Quick Links

Re: [HACKERS] LONG

From:	Bruce Momjian <pgman(at)candle(dot)pha(dot)pa(dot)us>
To:	Jan Wieck <wieck(at)debis(dot)com>
Cc:	tgl(at)sss(dot)pgh(dot)pa(dot)us, pgsql-hackers(at)postgresql(dot)org
Subject:	Re: [HACKERS] LONG
Date:	1999-12-14 01:56:35
Message-ID:	199912140156.UAA22211@candle.pha.pa.us
Views:	Raw Message \| Whole Thread \| Download mbox \| Resend email
Thread:
Lists:	pgsql-hackers

This outline is perfect!

> > I am suggesting the longoid is not the oid of the primary or long*
> > table, but a unque id we assigned just to number all parts of the long*
> > tuple. I thought that's what your oid was for.
>
> It's not even an Oid of any existing tuple, just an
> identifier to quickly find all the chunks of one LONG value
> by (non-unique) index.

Yes, I understood this and I think it is a great idea. It allows UPDATE
to control whether it wants to replace the LONG value.

>
> My idea is this now:
>
> The schema of the expansion relation is
>
> value_id Oid
> chunk_seq int32
> chunk_data text
>
> with a non unique index on value_id.

Yes, exactly.

>
> We change heap_formtuple(), heap_copytuple() etc. not to
> allocate the entire thing in one palloc(). Instead the tuple
> portion itself is allocated separately and the current memory
> context remembered too in the HeapTuple struct (this is
> required below).

I read the later part. I understand.

>
> The long value reference in a tuple is defined as:
>
> vl_len int32; /* high bit set, 32-bit = 18 */
> vl_datasize int32; /* real vl_len of long value */
> vl_valueid Oid; /* value_id in expansion relation */
> vl_relid Oid; /* Oid of "expansion" table */
> vl_rowid Oid; /* Oid of the row in "primary" table */
> vl_attno int16; /* attribute number in "primary" table */

I see you need vl_rowid and vl_attno so you don't accidentally reference
a LONG value twice. Good point. I hadn't thought of that.

>
> The tuple given to heap_update() (the most complex one) can
> now contain usual VARLENA values of the format
>
> high-bit=0|31-bit-size|data
>
> or if the value is the result of a scan eventually
>
> high-bit=1|31-bit=18|datasize|valueid|relid|rowid|attno
>
> Now there are a couple of different cases.
>
> 1. The value found is a plain VARLENA that must be moved
> off.
>
> To move it off a new Oid for value_id is obtained, the
> value itself stored in the expansion relation and the
> attribute in the tuple is replaced by the above structure
> with the values 1, 18, original VARSIZE(), value_id,
> "expansion" relid, "primary" tuples Oid and attno.
>
> 2. The value found is a long value reference that has our
> own "expansion" relid and the correct rowid and attno.
> This would be the result of an UPDATE without touching
> this long value.
>
> Nothing to be done.
>
> 3. The value found is a long value reference of another
> attribute, row or relation and this attribute is enabled
> for move off.
>
> The long value is fetched from the expansion relation it
> is living in, and the same as for 1. is done with that
> value.
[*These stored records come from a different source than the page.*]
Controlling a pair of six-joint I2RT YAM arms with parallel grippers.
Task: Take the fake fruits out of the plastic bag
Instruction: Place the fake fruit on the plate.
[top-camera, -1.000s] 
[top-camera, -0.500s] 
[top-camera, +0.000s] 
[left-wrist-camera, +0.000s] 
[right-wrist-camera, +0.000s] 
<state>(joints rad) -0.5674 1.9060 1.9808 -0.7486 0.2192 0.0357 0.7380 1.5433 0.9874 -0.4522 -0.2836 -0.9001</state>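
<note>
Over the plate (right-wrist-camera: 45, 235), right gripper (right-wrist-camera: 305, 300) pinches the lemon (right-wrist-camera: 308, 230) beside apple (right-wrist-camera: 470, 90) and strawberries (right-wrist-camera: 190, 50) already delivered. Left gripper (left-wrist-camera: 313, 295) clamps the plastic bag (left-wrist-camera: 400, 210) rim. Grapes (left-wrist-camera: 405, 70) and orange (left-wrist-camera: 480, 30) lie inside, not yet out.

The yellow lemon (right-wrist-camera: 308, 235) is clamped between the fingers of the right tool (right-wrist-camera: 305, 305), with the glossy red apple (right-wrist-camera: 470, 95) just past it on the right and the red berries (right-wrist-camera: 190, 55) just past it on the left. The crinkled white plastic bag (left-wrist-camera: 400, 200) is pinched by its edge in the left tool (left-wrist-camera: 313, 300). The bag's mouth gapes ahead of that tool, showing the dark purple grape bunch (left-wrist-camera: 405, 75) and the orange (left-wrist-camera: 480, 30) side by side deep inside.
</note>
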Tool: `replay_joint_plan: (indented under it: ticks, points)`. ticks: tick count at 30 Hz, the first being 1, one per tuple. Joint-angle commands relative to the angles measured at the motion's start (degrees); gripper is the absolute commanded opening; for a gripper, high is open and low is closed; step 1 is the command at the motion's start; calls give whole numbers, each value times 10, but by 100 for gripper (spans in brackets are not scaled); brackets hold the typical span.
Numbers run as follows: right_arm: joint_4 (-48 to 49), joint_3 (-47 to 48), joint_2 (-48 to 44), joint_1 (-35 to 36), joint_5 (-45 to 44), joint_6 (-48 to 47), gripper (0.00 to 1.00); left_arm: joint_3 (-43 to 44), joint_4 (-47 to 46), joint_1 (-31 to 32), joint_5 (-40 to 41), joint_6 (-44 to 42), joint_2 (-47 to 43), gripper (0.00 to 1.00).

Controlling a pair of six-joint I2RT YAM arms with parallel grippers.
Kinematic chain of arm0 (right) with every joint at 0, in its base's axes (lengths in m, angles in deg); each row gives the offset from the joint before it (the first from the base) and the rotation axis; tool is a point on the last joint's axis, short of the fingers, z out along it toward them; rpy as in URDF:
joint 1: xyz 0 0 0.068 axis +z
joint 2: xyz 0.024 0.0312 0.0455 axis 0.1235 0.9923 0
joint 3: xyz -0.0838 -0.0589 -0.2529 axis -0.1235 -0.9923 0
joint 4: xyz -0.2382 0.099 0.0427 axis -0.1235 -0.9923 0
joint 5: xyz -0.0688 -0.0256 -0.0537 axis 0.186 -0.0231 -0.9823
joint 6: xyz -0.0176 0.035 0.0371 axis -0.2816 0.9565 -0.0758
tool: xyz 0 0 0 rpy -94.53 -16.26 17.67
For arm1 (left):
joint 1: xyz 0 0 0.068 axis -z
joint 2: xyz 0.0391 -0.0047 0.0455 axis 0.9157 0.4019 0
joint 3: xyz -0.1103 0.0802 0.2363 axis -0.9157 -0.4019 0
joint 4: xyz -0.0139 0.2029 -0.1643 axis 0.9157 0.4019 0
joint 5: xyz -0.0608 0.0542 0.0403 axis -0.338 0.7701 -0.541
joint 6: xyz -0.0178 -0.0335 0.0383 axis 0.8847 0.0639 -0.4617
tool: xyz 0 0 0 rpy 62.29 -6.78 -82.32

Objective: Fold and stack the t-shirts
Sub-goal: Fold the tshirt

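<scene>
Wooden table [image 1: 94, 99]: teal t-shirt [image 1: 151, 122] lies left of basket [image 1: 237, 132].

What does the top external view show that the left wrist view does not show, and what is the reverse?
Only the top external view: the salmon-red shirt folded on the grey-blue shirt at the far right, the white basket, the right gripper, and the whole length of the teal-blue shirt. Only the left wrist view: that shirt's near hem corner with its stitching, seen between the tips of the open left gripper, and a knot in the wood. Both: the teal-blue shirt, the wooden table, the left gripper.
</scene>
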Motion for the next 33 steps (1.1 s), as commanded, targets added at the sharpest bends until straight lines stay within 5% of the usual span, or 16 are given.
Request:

There's space for optimization here, because we
> might have room to store the value plain. This can happen
> if the operation was an INSERT INTO t1 SELECT FROM t2,
> where t1 has few small plus one varsize attribute, while
> t2 has many, many long varsizes.
>
> 4. The value found is a long value reference of another
> attribute, row or relation and this attribute is disabled
> for move off (either per column or because our relation
> does not have an expansion relation at all).
>
> The long value is fetched from the expansion relation it
> is living in, and the reference in our tuple is replaced
> with this plain VARLENA.

Yes.

>
> This in place replacement of values in the main tuple is the
> reason, why we have to make another allocation for the tuple
> data and remember the memory context where made. Due to the
> above process, the tuple data can expand, and we then need to
> change into that context and reallocate it.

Yes, got it.

>
> What heap_update() further must do is to examine the OLD
> tuple (that it already has grabbed by CTID for header
> modification) and delete all long values by their value_id,
> that aren't any longer present in the new tuple.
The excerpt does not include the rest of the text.